Video Game Reviews @ The Temple

Warhawk - Well, jeez.  It's an FPS, on a console, online.  How did this game have any chance with me?  To be fair, it seems like it might be ok if you were into it.  Kind of Battlefield for the PS3, except no classes.  I'd rather just play battlefield.  PS I suck hardcore at console FPSs.  PPS everyone on the internet is a douche.

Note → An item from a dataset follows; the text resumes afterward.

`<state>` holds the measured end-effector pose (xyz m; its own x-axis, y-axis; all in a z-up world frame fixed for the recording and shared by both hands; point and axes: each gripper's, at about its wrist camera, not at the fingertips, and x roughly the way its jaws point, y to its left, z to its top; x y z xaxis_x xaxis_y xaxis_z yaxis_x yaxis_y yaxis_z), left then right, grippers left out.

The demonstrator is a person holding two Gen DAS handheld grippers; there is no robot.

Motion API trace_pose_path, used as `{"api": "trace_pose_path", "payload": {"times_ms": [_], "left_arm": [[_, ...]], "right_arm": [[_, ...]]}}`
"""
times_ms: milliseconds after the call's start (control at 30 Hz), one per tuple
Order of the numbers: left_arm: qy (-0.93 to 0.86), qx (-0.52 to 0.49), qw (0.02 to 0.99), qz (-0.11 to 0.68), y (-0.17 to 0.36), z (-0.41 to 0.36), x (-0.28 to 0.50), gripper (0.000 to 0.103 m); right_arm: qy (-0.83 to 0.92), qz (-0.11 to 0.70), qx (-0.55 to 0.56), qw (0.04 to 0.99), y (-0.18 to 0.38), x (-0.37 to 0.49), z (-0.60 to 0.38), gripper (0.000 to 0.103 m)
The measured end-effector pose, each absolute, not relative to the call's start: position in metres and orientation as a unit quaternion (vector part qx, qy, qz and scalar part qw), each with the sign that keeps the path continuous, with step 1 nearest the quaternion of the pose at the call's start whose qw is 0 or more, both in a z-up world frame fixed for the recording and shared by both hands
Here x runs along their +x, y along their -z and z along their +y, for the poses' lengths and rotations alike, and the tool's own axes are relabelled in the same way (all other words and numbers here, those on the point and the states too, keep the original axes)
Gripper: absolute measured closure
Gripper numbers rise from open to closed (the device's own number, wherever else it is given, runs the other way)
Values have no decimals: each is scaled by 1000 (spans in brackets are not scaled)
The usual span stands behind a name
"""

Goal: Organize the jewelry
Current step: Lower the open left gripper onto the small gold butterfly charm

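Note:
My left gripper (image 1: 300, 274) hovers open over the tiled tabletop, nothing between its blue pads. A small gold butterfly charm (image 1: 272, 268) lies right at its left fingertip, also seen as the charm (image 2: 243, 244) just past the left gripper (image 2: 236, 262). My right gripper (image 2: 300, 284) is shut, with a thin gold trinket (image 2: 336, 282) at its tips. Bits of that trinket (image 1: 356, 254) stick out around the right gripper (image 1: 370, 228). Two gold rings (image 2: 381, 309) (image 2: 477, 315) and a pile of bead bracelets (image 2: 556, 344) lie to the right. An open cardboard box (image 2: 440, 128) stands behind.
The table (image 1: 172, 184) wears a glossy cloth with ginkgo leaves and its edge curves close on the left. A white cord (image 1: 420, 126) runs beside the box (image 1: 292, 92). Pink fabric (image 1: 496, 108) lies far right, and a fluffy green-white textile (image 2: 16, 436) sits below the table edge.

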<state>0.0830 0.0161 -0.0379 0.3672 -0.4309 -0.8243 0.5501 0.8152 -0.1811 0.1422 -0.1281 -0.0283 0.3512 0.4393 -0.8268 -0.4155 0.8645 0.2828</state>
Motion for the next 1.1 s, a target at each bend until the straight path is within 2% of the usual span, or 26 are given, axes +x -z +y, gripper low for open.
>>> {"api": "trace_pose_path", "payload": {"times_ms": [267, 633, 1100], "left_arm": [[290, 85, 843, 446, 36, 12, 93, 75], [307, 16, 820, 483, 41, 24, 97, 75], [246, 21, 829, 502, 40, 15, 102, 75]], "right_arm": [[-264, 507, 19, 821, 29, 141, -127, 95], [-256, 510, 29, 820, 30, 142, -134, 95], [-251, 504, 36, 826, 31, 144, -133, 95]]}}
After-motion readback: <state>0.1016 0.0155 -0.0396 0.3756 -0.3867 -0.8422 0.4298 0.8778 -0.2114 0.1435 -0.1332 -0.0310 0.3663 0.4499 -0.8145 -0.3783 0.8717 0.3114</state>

Gran Turismo 5: Prologue - So, here's the thing with me and driving games, we don't really get along.  The best racing games ever are the Burnout series because they aren't really racing games.  They are crash into things and blow shit up games - wonderful.  For the most part every other racing game ever made sucks, which may or may not have something to do with the fact that I suck at them.  The one exception to this was Gran Turismo 3: A-Spec, which I played the shit out of.  There is some magic to the realisim of the GT games that lets people who suck at them feel like they are at least learning and getting better because they teach you.  Prologue is the same way, I have much more fun playing it than I should.  Unfortunately, it is a stunted game.  Everyone kinda knows this, it's practically a demo, only like 4 tracks, maybe 40 or 50 cars total?  Kinda limited, though I gave up before I hit that limit cuz I suck.  So, it's beautiful, plays wonderful, it's brilliant.  But it is not a full game, and not worth $40.  Great rental though.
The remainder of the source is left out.